A implementação da proposta de Rocha Silva para a gratuidade do transporte público, financiada por naming rights, é um processo complexo que envolve diversas etapas. O tempo necessário para a implementação pode variar significativamente dependendo do tamanho e da complexidade do sistema de transporte público do município, bem como da vontade política e da capacidade administrativa da gestão municipal.
Etapas e prazos estimados:
Estudo de viabilidade (3-6 meses):
Análise detalhada dos custos do sistema, potencial de arrecadação com naming rights e viabilidade jurídica.
Criação do grupo de trabalho (1-2 meses):
Formação de equipe multidisciplinar para planejar e implementar a proposta.
Elaboração da legislação (6-12 meses):
Desenvolvimento de leis e regulamentações municipais para a venda de naming rights e gestão do fundo.
Consulta pública (2-4 meses):
Realização de debates e audiências públicas para informar a população e coletar sugestões.
Criação do fundo de subsídio (1-2 meses):
Estabelecimento do fundo para receber e gerir os recursos dos naming rights.
Licitação dos naming rights (6-12 meses):
Processo de licitação para a venda dos direitos de nomeação.

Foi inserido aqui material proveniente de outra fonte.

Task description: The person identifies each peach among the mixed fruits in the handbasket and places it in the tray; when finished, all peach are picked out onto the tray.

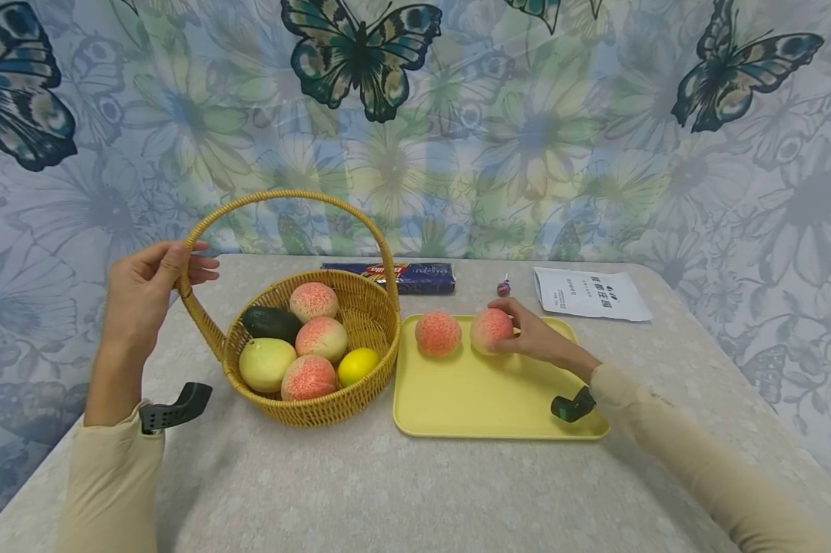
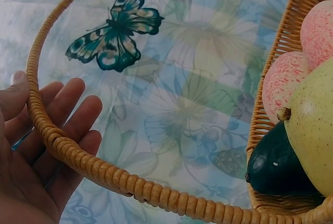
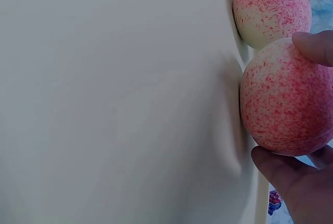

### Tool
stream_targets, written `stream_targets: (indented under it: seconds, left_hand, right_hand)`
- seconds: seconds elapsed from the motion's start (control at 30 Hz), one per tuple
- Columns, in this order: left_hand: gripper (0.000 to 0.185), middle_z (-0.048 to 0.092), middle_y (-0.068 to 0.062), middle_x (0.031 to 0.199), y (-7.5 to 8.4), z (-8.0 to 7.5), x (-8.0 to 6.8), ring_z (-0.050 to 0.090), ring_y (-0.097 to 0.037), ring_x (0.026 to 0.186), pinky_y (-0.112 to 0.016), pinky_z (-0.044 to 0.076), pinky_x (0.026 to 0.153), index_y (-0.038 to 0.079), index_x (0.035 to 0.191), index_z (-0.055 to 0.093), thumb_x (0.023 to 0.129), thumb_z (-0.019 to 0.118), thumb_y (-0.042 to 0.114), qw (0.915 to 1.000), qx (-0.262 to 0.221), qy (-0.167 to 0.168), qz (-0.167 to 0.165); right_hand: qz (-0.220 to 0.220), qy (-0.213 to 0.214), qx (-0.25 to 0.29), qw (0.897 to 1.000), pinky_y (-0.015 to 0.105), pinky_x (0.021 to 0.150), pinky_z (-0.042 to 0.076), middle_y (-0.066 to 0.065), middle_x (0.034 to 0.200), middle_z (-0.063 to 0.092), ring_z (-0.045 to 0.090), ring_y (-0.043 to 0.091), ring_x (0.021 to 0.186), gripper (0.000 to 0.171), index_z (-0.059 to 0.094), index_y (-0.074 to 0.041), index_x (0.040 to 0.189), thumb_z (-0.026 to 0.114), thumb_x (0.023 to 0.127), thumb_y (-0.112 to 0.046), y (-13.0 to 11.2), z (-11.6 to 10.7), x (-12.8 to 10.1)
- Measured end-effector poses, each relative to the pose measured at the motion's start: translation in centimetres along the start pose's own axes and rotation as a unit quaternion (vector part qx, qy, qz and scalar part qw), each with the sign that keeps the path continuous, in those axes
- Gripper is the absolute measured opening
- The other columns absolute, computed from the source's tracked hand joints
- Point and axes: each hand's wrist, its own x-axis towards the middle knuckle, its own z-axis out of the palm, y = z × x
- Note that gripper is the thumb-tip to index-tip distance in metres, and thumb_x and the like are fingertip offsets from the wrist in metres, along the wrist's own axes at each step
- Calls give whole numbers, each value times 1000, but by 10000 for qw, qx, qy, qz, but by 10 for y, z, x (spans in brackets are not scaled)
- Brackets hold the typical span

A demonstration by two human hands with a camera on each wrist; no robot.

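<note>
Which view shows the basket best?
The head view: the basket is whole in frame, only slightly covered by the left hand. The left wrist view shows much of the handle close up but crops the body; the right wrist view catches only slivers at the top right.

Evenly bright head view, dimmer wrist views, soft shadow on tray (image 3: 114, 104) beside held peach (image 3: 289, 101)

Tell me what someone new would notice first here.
Likely the wicker basket of fruit at left, its handle in the left hand. Right of it, two peaches are at the far edge of a yellow tray, one gripped by the right hand. Butterflies pattern the cloth behind.
</note>
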Motion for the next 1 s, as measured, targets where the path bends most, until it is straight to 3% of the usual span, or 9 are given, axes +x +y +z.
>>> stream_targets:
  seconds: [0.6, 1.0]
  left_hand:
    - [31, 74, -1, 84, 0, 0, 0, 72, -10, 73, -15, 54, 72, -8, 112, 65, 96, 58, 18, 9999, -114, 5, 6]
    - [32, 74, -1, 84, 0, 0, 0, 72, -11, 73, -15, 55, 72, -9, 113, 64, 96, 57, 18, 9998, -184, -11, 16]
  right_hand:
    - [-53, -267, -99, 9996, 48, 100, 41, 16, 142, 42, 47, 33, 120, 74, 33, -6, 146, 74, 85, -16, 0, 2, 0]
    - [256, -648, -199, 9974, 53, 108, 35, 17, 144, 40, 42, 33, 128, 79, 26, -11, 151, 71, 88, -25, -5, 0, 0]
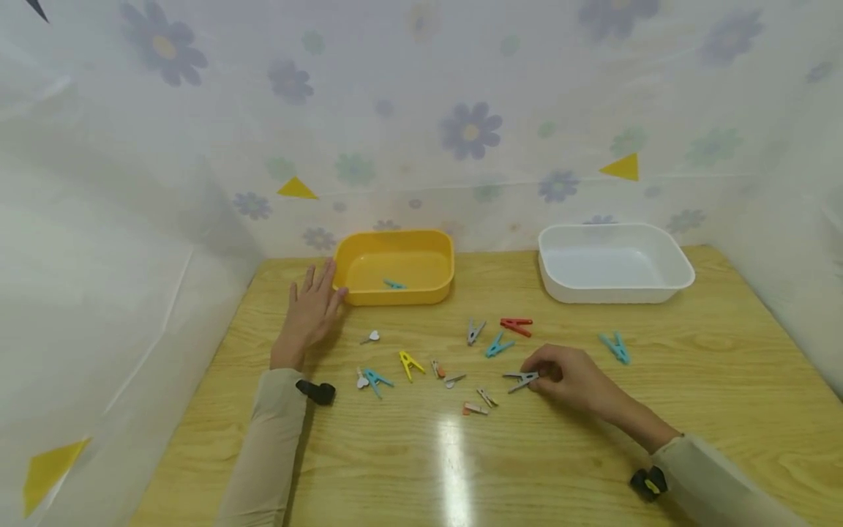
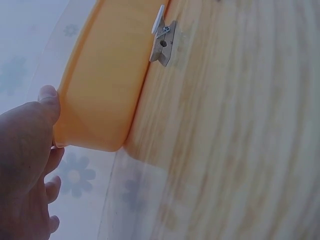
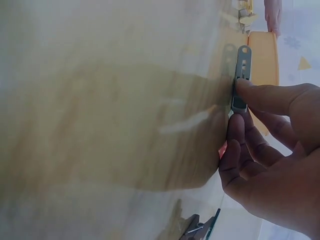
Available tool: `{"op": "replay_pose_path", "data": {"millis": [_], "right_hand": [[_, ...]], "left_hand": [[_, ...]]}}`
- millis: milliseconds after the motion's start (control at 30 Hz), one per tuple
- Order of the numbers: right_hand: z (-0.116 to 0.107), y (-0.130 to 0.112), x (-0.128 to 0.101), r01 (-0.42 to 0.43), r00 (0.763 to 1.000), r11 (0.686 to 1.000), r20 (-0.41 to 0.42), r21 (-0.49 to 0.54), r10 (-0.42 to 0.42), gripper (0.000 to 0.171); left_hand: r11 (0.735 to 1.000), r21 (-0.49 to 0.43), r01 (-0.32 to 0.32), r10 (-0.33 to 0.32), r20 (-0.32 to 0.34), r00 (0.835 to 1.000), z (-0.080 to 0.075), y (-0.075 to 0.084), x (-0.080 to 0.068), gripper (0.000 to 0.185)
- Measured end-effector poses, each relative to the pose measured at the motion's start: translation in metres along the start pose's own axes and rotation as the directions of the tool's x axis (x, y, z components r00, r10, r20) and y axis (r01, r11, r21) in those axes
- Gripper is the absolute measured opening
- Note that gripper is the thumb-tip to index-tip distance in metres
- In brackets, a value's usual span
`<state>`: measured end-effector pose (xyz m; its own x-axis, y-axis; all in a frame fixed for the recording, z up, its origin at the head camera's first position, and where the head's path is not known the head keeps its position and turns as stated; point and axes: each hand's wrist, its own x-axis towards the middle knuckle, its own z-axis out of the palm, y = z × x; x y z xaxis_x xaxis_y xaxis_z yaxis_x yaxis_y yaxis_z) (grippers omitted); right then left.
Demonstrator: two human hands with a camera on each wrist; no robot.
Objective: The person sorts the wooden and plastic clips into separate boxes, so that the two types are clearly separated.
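My right hand (image 1: 569,377) pinches a grey plastic clothespin (image 1: 522,379) between thumb and fingers, low over the table at right of centre. In the right wrist view the grey clothespin (image 3: 243,75) stands on end under the thumb. My left hand (image 1: 309,311) rests against the left end of the yellow tray (image 1: 395,298), fingers spread, thumb at its near corner. In the left wrist view the thumb touches the tray's rim (image 2: 95,95). A blue clothespin (image 1: 394,284) lies inside this tray. A small clothespin with a white heart (image 1: 371,337) lies close to the left hand.
A white tray (image 1: 615,294) stands at the back right. Between the hands lie several clothespins, among them a yellow one (image 1: 410,364), a red one (image 1: 516,326) and small wooden ones (image 1: 487,397). A blue clothespin (image 1: 615,348) lies beyond the right hand. A flowered curtain (image 1: 421,146) hangs behind the table.
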<state>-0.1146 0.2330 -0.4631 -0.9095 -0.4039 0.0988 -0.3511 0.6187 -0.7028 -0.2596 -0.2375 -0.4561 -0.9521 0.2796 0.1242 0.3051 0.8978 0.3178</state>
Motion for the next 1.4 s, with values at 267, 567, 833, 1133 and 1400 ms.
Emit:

Negociação dos contratos (3-6 meses):
Elaboração e assinatura dos contratos com as empresas vencedoras.
Implementação gradual (12-24 meses):
Início da gratuidade em fases, monitorando e ajustando o sistema.
Comunicação e transparência (contínuo):
Informar a população sobre o andamento do projeto e a utilização dos recursos.

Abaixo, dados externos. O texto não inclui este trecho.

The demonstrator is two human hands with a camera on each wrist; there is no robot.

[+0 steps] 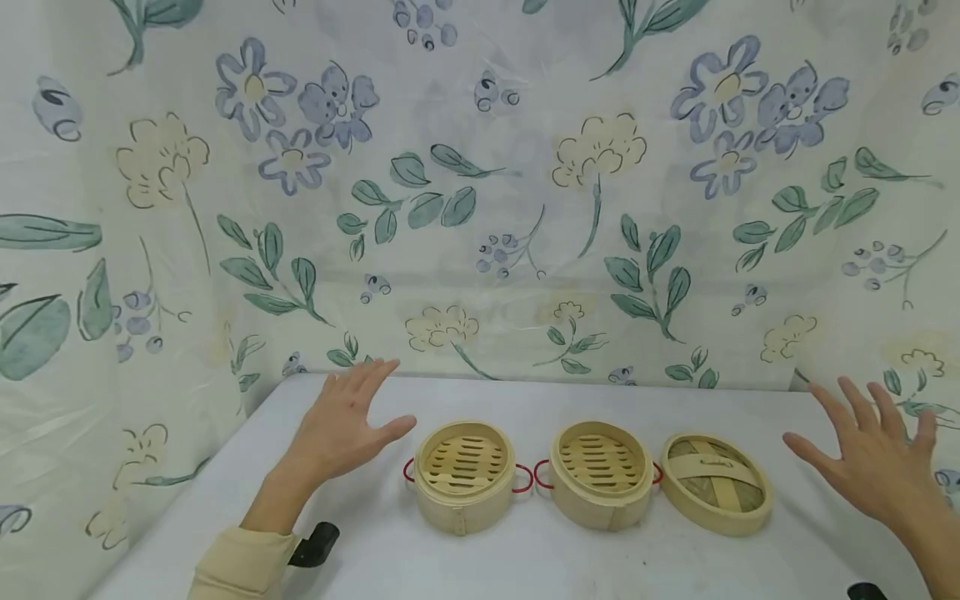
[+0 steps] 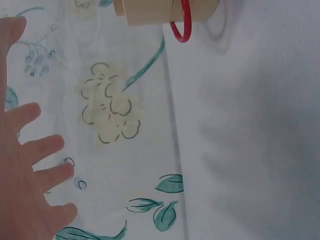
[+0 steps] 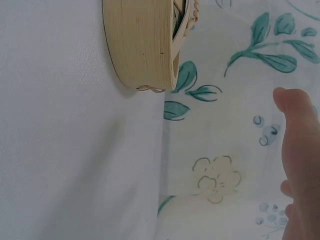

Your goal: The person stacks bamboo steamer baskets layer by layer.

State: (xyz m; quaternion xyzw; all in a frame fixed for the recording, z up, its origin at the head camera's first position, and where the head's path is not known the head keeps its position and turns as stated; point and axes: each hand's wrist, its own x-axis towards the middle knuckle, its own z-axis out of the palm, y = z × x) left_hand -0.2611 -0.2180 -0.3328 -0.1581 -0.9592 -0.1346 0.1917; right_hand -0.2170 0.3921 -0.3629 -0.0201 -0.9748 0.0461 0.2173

Monitoramento e avaliação (contínuo):
Acompanhar os resultados e realizar ajustes necessários.
Prazos estimados:
Curto prazo (1-2 anos):
Início dos estudos, criação do grupo de trabalho e elaboração da legislação.
Médio prazo (2-4 anos):
Realização da consulta pública, criação do fundo, licitação e negociação dos contratos.
Longo prazo (4-6 anos ou mais):
Implementação gradual da gratuidade e monitoramento contínuo do sistema.
Fatores que podem influenciar o tempo de implementação:
Vontade política: O apoio do prefeito e da Câmara de Vereadores é fundamental.
Capacidade administrativa: A eficiência da gestão municipal na condução das etapas do projeto.
Complexidade do sistema: Sistemas maiores e mais complexos podem demandar mais tempo.
Resistência de grupos de interesse: Empresas de transporte e outros setores podem se opor à proposta.
Condições econômicas: A disponibilidade de recursos e a estabilidade econômica podem afetar o andamento do projeto.
É importante ressaltar que esses prazos são estimativas e podem variar dependendo das condições específicas de cada município.